1. Dad, are we pyromaniacs? Yes, we arson.
2. Writing my name in cursive is my signature move
3 Why do bees stay in their hives during winter? Swarm.
4. If you're bad at haggling, you'll end up paying the price.
5. Just so everyone's clear, I'm going to put my glasses on.
6. A commander walks into a bar and orders everyone around.
7. I lost my job as a stage designer. I left without making a scene.
8. How much did the pirate pay to get his ears pierced? A buccaneer.
9. I once worked at a cheap pizza shop to get by. I kneaded the dough.
10. My friends and I have named our band 'Duvet'. It's a cover band.
11. I lost my girlfriend's audiobook, and now I'll never hear the end of it.
12. Why is it unwise to share your secrets with a clock? Well, time will tell.
13. When I told my contractor I didn't want carpeted steps, he gave me a blank stare.
14. Bono and The Edge walk into a Dublin bar and the bartender says, "Oh no, not U2 again."
15. Prison is just one word to you, but for some people, it's a whole sentence.
16. I'm trying to organize a hide and seek tournament, but good players are really hard to find.

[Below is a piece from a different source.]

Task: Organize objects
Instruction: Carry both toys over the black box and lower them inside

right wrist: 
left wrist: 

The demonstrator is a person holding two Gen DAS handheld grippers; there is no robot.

17. I got over my addiction to chocolate, marshmallows, and nuts. I won't lie, it was a rocky road
18. What did the surgeon say to the patient who insisted on closing up their own incision? Suture self.
19 I've started telling everyone about the benefits of eating dried grapes. It's all about raisin awareness
Did you know that the late Boston Pops conducter once had a rehearsal on his front lawn while he perched on his house's chimney? It was Fiedler on The Roof.